Malta 18 Nov 1906 Baptism of Winifred Margaret Pollock, born on 19 October 1906, daughter of Winifred Mabel and Major Charles Edward Pollock resident at No 47 Strada Mezzodi (South Street) Valletta.

Malta Jan 1907 Specialist in Venereal Diseases and Dermatology at Valletta Military Hospital.

Malta June 1907 In England on leave.

Malta Jan 1908 Officer in charge Military Families Hospital Valletta.

Malta 28 Nov 1908 Baptism of Charles Bryan Russell Pollock, born on 25 October 1908.

Malta Aug 1909 In England on leave.
Specialist in VD and dermatology and anaesthetist.

Malta Nov 1909 Struck off the strength of the Malta Garrison.

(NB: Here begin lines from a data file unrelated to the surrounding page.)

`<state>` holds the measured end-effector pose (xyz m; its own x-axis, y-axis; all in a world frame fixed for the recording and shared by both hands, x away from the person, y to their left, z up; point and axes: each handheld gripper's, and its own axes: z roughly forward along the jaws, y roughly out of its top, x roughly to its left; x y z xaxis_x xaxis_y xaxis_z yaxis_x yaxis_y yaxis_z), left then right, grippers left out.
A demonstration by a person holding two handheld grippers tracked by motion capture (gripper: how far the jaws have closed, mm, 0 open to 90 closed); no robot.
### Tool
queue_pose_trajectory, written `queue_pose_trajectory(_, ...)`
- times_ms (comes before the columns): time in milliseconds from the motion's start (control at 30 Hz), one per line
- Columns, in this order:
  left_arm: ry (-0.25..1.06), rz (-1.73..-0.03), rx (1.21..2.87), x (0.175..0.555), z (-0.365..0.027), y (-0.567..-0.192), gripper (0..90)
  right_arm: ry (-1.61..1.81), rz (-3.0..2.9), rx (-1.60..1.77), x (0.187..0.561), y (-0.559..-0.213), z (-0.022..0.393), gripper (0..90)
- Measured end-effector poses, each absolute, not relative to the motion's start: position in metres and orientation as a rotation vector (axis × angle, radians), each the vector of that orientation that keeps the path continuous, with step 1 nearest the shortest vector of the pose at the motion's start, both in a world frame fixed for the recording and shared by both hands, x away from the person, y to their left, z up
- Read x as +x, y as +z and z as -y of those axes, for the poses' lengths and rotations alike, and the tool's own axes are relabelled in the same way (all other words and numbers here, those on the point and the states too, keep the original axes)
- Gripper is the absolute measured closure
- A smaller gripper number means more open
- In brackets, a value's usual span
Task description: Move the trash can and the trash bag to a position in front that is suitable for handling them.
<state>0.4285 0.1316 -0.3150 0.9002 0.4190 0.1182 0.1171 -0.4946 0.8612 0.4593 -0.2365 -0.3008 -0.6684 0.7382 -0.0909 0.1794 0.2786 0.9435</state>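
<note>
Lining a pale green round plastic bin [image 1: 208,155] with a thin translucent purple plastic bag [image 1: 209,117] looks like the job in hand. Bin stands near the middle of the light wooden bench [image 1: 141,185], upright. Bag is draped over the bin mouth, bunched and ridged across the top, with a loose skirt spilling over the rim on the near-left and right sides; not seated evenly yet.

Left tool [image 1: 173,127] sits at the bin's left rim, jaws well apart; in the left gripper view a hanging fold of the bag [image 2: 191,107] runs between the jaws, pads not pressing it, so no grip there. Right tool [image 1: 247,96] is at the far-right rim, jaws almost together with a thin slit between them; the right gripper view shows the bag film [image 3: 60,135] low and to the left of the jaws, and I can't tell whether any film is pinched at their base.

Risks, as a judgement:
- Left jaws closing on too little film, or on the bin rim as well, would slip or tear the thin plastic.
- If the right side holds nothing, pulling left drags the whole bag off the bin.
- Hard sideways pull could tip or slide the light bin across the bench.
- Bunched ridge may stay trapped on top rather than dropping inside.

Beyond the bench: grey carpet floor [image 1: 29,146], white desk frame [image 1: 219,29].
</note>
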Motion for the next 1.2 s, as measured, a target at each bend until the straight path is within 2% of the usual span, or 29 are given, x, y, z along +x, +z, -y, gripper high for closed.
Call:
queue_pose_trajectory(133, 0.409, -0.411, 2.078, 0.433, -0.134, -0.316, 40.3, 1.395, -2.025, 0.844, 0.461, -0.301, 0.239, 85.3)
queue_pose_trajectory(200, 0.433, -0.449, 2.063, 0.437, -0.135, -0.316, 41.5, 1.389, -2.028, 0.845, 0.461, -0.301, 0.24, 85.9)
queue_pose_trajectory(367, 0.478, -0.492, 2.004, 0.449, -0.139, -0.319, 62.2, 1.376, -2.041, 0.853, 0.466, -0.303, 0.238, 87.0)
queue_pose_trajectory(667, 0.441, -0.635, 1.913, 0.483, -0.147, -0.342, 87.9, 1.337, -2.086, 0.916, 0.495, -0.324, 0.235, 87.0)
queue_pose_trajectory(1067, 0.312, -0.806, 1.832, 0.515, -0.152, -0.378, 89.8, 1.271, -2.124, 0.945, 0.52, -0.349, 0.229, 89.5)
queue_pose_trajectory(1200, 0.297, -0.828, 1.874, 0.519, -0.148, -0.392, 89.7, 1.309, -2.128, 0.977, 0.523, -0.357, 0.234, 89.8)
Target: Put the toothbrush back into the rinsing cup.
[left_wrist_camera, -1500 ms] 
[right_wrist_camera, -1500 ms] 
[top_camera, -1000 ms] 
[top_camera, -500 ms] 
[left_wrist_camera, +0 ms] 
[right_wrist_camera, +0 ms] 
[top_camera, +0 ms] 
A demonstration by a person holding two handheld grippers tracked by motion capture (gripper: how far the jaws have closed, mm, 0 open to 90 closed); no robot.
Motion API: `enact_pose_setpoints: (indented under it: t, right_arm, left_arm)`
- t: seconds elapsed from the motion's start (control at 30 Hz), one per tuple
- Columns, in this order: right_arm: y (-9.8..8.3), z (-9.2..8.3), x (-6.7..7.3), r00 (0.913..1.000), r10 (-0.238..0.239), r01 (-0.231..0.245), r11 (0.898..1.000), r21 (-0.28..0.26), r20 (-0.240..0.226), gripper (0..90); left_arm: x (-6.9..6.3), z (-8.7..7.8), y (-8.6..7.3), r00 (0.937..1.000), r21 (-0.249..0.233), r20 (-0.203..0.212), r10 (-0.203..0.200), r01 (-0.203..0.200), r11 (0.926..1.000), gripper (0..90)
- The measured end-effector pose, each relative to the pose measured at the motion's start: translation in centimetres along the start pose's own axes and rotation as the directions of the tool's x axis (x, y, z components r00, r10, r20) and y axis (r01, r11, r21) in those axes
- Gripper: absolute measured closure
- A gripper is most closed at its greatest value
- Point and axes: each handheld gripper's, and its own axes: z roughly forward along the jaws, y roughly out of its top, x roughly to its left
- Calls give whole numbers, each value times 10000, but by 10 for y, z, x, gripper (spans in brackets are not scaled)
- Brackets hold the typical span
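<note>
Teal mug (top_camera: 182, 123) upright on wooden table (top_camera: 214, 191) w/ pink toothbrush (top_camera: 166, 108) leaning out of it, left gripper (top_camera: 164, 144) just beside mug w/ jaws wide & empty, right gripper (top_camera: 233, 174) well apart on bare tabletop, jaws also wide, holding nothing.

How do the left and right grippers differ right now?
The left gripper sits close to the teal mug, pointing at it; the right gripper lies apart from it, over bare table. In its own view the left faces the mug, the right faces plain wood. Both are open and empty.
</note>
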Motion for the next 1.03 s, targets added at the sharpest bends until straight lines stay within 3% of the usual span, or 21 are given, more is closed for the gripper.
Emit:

Posted to London. While in Malta Pollock was responsible for writing the Notes from Malta section of the Journal of the RAMC.

29 Dec 1909–28 Dec 1913 Deputy Assistant Director General attached to Department of the Director of Military Operations War Office.

23 Aug 1913 Birth of a daughter at 22 Normanton Road South Croydon.

29 Dec 1913 Replaced by Major John V Forrest MB, RAMC, as Deputy Assistant Director-General (attached to the Department of the Director of Military Operations at the War Office).

Feb 1914 Left London District for duty at Sierra Leone, as Senior Medical Officer West Africa, vice Lt Col J J Gerrard RAMC.

28 July 1914 Start of the Great War.

4 Aug 1914 Britain declares war on Germany.

1914 Served in the Great War.

1 Mar 1915 Promoted Lieutenant Colonel RAMC.

3 Nov 1915 Temporary Colonel whilst Assistant Director Medical Services of a Division.

1 Jan 1917 Was made a Companion of the Distinguished Service Order (DSO).

26 Dec 1917 Promoted Colonel L/RAMC.